L’héritière du dictateur...
Maladière lac, m’avait-elle dit
qu’elle se rendrait, l’usufruitière de la villa que j’occupe depuis deux mois
sur les hauteurs près de Chailly. C’est donc là-bas que je devrais la
rencontrer pour parler de la yaourtière que je suis en train de vendre et de la
manne rentière dont elle bénéficiait depuis la mort de sa mère. Avant de sortir
de la maison, je baissai les persiennes d’un trait, remis les bières dans le
frigidaire bien qu’une envie tenace voulût que je mouillasse le gosier. Une
appétence débordante semblait bien m’aspirer depuis un certain temps, une
goutte d’alcool me devenait indispensable chaque jour avant que je ne me sentisse
bien dans ma peau. Dans la visière de mes pensées s’apercevait déjà le prix sur
lequel je ne négocierai rien, de ma volière, le perroquet tournoyait sans
cesse, faisant entendre ces mots redondants comme un réquisitoire. Derrière sa
fièvre chansonnière, l’oiseau dans la cage répétait ses paroles dans un
roulement insupportable, qui attisait les degrés d’une impatience qui n’était
point casanière. À peine la porte fermait en sortant de la maison, déjà la
grande clairière au bas de la vallée était visible, la rivière qui y coule
retentissait dans une écholalie soyeuse meublant les instants matinaux. Je me sentais d’aplomb, avec ces deux tasses de café que ma cafetière avait si bien
chauffées. Dans la voiture qui m’éloignait de la chaumière, j’apercevais le
soleil se levant sur un lac resplendissant sur sa lueur de doux matin, le vent
parcourait suavement les plantes frontalières, qui se trouvaient à la lisière
de la forêt.
Des arbres printaniers avaient
fleuri. Tout paraissait bien beau, l’habitacle de ma petite japonaise était
transpercé d’une tendre fraîcheur quoique toutes les glaces étaient montées.
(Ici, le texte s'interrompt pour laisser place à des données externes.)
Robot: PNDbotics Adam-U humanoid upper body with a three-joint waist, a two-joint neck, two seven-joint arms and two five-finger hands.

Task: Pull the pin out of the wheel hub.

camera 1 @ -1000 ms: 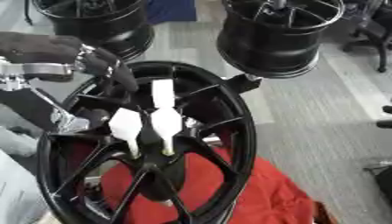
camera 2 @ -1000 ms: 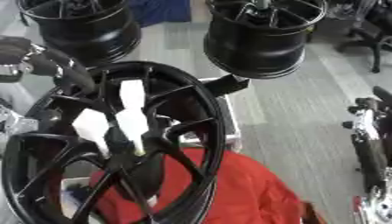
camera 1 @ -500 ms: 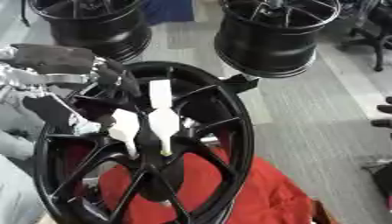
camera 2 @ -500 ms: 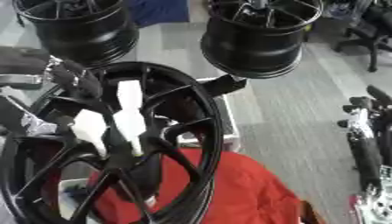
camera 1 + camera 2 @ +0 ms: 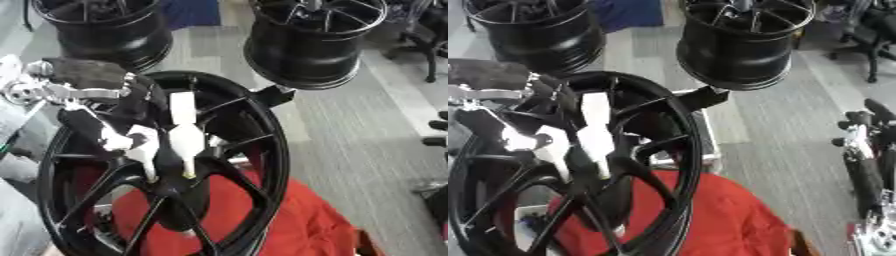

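The left hand point(image 5: 118, 117) is reached in from the left side over the rim of the black wheel hub point(image 5: 262, 165), its fingers curled down among the spokes. Whether anything is pinched cannot be told. Two white pins are seen at the hub's centre: a long pin point(image 5: 185, 137) standing nearly upright, and a shorter white pin point(image 5: 143, 147) just beside the fingers, on the long pin's left. The right hand point(image 5: 866, 150) is seen at the right edge, well apart; the state of its fingers cannot be told. A red cloth point(image 5: 289, 225) lies beneath the hub.
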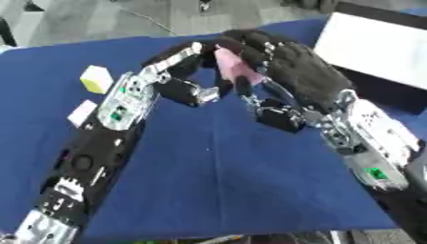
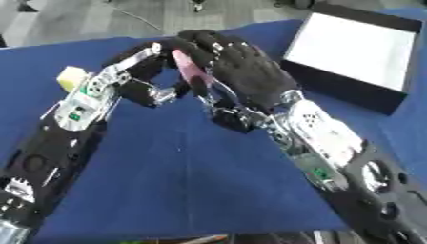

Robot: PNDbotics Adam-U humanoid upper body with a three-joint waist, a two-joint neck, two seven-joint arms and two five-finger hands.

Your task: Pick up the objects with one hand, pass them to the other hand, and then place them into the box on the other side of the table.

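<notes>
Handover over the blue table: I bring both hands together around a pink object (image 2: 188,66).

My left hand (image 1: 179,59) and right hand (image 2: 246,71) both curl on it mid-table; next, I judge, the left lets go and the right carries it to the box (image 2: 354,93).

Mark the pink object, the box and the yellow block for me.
pink object (image 1: 232,66), left eye view, its upper middle between both hands.
box (image 2: 350,44), right eye view, its white inside.
yellow block (image 1: 96,79), left eye view, its front face.
</notes>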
Dans ma poche aussi, la somme rentière que je lui devais chaque fin du mois,
bien emballée dans une enveloppe blanche que je cachais sous le tapis de mes
pédales – j’avais encore le réflexe du pays où l’argent ne se garde pas
n’importe où et n’importe comment. D’ailleurs, je pensais à ma grand-mère qui
gardait ses billets de banque sur le bout de son pagne, qu’elle nouait sous
forme de garrot au niveau de la hanche, c’était sa meilleure garantie d’en
assurer le contrôle effectif, car, bien de fois, ça lui arrivait de se plaindre
d’avoir perdu quelques-uns et, personne n’avouait le crime.
D’après les racontars de mes
voisins, l’usufruitière de ma villa est une dépensière, avant de devenir
héritière, elle n’était qu’une buvetière, aussi propriétaire d’une gargote non
loin du grand marché, des fois, son amant qui était chef d’un pénitencier pour
femmes, lui proposait des séances d’éducation sexuelle pour des prisonnières.
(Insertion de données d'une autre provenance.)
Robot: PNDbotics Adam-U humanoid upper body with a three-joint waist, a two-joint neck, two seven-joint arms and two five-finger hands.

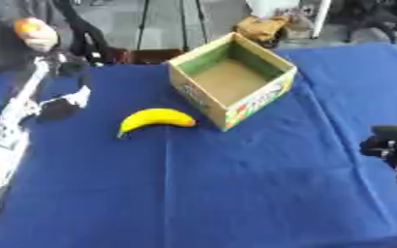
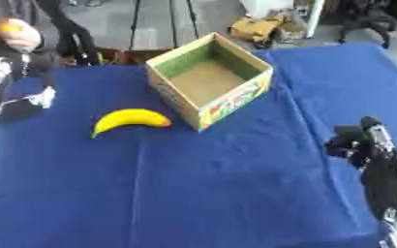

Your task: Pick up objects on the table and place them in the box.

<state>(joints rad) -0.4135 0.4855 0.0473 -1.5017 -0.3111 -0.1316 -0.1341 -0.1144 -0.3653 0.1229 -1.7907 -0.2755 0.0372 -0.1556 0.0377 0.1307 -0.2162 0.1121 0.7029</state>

Elle en recevait des prébendes qu’elle dépensait aussitôt dans la mode
vestimentaire à laquelle elle semblait si fortement attachée. C’est qu’ils
auraient entendu dire la grand-mère de la concernée de sa propre bouche quand
elle évoquait les souvenirs du pays dont elles sont originaires : « le Zaïre »,
depuis plus de dix ans, elles vivaient leur exil politique en suisse Romande.